[Exercise instructions]: Set down the material again. Keep every line exactly as it is.

(Exercise data Opens)

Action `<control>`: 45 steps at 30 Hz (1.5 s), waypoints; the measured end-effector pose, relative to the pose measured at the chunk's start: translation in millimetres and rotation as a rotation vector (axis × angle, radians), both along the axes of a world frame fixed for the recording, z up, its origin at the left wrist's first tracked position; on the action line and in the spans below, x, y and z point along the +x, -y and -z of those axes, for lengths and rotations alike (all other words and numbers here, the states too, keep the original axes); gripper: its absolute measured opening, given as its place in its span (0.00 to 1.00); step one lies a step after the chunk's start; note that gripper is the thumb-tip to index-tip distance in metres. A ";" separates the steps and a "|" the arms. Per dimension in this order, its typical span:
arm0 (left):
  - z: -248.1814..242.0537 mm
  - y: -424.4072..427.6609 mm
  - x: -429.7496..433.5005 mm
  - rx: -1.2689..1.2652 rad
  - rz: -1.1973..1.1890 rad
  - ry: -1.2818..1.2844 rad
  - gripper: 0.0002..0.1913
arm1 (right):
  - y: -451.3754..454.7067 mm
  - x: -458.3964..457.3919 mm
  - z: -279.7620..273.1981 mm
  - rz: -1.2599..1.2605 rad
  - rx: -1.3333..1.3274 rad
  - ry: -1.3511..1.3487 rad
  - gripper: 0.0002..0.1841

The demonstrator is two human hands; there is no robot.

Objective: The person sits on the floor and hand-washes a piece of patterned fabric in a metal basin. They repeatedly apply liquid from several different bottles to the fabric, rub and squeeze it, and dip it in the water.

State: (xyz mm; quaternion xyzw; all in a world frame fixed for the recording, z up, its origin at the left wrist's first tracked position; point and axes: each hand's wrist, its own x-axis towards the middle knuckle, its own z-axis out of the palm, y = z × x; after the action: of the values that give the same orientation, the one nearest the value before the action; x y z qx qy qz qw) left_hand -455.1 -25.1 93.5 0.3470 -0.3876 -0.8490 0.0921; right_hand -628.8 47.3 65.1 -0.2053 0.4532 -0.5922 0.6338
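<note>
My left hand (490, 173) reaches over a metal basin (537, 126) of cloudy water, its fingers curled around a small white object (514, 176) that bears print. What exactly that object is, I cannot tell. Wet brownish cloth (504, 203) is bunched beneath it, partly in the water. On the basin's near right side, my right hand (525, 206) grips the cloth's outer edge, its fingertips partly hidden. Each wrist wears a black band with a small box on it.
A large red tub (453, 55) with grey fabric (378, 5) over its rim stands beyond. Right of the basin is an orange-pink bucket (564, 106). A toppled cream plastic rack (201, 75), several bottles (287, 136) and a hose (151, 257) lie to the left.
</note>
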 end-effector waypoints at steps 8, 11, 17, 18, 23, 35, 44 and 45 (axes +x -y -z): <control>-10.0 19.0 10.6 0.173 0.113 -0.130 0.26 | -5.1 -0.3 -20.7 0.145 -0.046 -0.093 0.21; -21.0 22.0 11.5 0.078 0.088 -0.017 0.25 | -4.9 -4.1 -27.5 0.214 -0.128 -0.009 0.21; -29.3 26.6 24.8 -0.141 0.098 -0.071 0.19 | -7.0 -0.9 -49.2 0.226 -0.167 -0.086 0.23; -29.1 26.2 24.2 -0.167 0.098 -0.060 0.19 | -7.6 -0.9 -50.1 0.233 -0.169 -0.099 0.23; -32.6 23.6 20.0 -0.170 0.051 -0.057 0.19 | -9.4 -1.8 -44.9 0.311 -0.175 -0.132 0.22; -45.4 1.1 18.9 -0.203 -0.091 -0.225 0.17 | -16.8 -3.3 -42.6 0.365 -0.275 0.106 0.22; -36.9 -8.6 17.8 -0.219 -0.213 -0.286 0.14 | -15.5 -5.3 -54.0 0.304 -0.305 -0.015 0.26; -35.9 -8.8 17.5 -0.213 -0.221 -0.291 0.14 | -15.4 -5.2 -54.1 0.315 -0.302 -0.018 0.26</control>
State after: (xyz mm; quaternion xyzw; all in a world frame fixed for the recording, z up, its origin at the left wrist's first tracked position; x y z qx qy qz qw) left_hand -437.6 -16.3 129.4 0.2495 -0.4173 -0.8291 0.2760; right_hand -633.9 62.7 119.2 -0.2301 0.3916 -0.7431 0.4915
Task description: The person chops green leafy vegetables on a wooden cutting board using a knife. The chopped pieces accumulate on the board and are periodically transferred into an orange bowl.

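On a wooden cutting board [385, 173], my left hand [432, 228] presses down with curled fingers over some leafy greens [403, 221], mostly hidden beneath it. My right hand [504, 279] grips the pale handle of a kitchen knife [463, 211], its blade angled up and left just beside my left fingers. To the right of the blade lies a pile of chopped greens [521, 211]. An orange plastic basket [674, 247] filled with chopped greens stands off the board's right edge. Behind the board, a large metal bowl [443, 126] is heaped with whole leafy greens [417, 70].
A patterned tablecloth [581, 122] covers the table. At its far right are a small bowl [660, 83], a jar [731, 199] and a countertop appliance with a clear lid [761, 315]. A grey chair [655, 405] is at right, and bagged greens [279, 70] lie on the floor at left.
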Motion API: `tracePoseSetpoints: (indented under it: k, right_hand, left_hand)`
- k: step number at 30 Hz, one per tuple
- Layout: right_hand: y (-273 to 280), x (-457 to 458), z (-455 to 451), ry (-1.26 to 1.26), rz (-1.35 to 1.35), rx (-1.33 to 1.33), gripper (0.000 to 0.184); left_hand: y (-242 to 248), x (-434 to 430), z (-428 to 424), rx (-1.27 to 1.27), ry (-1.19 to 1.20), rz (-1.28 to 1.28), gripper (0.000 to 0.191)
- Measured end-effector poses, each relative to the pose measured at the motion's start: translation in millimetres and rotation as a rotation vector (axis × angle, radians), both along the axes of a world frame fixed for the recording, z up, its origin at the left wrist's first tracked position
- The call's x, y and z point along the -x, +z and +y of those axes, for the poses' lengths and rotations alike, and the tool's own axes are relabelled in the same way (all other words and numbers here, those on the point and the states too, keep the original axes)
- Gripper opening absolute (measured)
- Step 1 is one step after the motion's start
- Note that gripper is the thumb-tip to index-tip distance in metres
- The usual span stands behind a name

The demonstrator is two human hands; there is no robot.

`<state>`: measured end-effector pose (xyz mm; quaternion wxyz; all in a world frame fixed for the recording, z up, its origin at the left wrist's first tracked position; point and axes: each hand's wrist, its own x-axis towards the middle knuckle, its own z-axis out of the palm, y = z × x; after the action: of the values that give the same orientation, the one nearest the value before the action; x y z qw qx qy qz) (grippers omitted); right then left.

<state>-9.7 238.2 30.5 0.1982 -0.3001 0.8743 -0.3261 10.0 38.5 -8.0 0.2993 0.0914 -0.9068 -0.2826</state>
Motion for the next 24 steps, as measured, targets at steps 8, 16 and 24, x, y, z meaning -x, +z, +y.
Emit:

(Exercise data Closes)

[Answer for this exercise]:
Action `<control>`: 45 steps at 30 Hz (1.5 s), waypoints; the measured end-effector pose, relative to the pose measured at the chunk's start: translation in millimetres and rotation as a rotation vector (axis × angle, radians), both along the axes of a world frame fixed for the recording, z up, its origin at the left wrist's first tracked position; on the action line and in the spans below, x, y and z point along the +x, -y and -z of those axes, for lengths and rotations alike (all other words and numbers here, the states too, keep the original axes); gripper: its absolute measured opening, given as its place in its span (0.00 to 1.00); step one lies a step after the chunk's start; note that gripper is the thumb-tip to index-tip distance in metres. A ";" separates the steps and a "|" the arms. Per dimension in this order, its typical span:
arm0 (left):
  - z: -248.1814..242.0537 mm
  - y: -424.4072..427.6609 mm
  - x: -429.7496..433.5005 mm
  - rx: -1.2689..1.2652 rad
  - rz: -1.1973..1.1890 rad
  - ry: -1.2818..1.2844 rad
  - gripper: 0.0002..0.1913
arm1 (right):
  - y: -451.3754..454.7067 mm
  - x: -458.3964..457.3919 mm
  - z: -279.7620..273.1981 mm
  - rz: -1.2599..1.2605 rad
  - rx: -1.3333..1.3274 rad
  - ry: -1.3511..1.3487 rad
  - gripper: 0.0002..0.1841

The demonstrator is two human hands; there is no robot.

Objective: The person sits on the floor and hand-washes a piece of patterned fabric in a metal basin. They repeatedly apply liquid from several different bottles to the fabric, rub and squeeze it, and dip it in the water.

State: (xyz mm; quaternion xyzw; all in a world frame fixed for the recording, z up, its origin at the left wrist's first tracked position; point and axes: each hand's wrist, its own x-axis towards the middle knuckle, its own z-axis out of the palm, y = z × x; after the action: of the values that give the same orientation, the one nearest the value before the action; x y z qx qy qz qw) left_hand -455.1 -25.1 93.5 0.3470 -0.3876 -0.8490 0.0921; right_hand -628.8 47.3 65.1 -0.2053 0.4532 -0.5922 0.6338
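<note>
My left hand (490, 173) reaches over a metal basin (537, 126) of cloudy water, its fingers curled around a small white object (514, 176) that bears print. What exactly that object is, I cannot tell. Wet brownish cloth (504, 203) is bunched beneath it, partly in the water. On the basin's near right side, my right hand (525, 206) grips the cloth's outer edge, its fingertips partly hidden. Each wrist wears a black band with a small box on it.
A large red tub (453, 55) with grey fabric (378, 5) over its rim stands beyond. Right of the basin is an orange-pink bucket (564, 106). A toppled cream plastic rack (201, 75), several bottles (287, 136) and a hose (151, 257) lie to the left.
</note>
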 end-effector waypoints at steps 8, 11, 17, 18, 23, 35, 44 and 45 (axes +x -y -z): <control>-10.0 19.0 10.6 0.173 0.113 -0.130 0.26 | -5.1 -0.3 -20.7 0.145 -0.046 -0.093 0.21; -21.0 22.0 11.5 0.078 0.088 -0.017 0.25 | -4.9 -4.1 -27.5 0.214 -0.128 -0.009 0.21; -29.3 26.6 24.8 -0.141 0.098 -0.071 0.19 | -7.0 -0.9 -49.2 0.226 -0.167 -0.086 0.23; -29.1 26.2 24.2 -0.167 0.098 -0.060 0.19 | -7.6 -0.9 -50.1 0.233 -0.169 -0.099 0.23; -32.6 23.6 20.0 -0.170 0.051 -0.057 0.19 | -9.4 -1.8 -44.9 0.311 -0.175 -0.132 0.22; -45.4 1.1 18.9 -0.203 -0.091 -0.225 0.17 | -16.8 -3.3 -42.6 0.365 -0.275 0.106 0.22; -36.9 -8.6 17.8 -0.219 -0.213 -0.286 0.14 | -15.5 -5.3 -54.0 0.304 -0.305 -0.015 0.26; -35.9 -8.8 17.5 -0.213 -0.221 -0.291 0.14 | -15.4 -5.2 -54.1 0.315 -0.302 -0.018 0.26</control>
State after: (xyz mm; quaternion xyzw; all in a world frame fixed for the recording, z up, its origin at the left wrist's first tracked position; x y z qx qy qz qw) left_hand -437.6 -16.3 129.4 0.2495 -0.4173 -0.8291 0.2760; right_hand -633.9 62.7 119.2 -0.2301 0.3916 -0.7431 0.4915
Task description: The person chops green leafy vegetables on a wooden cutting board using a knife. The chopped pieces accumulate on the board and are periodically transferred into an orange bowl.

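On a wooden cutting board [385, 173], my left hand [432, 228] presses down with curled fingers over some leafy greens [403, 221], mostly hidden beneath it. My right hand [504, 279] grips the pale handle of a kitchen knife [463, 211], its blade angled up and left just beside my left fingers. To the right of the blade lies a pile of chopped greens [521, 211]. An orange plastic basket [674, 247] filled with chopped greens stands off the board's right edge. Behind the board, a large metal bowl [443, 126] is heaped with whole leafy greens [417, 70].
A patterned tablecloth [581, 122] covers the table. At its far right are a small bowl [660, 83], a jar [731, 199] and a countertop appliance with a clear lid [761, 315]. A grey chair [655, 405] is at right, and bagged greens [279, 70] lie on the floor at left.
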Motion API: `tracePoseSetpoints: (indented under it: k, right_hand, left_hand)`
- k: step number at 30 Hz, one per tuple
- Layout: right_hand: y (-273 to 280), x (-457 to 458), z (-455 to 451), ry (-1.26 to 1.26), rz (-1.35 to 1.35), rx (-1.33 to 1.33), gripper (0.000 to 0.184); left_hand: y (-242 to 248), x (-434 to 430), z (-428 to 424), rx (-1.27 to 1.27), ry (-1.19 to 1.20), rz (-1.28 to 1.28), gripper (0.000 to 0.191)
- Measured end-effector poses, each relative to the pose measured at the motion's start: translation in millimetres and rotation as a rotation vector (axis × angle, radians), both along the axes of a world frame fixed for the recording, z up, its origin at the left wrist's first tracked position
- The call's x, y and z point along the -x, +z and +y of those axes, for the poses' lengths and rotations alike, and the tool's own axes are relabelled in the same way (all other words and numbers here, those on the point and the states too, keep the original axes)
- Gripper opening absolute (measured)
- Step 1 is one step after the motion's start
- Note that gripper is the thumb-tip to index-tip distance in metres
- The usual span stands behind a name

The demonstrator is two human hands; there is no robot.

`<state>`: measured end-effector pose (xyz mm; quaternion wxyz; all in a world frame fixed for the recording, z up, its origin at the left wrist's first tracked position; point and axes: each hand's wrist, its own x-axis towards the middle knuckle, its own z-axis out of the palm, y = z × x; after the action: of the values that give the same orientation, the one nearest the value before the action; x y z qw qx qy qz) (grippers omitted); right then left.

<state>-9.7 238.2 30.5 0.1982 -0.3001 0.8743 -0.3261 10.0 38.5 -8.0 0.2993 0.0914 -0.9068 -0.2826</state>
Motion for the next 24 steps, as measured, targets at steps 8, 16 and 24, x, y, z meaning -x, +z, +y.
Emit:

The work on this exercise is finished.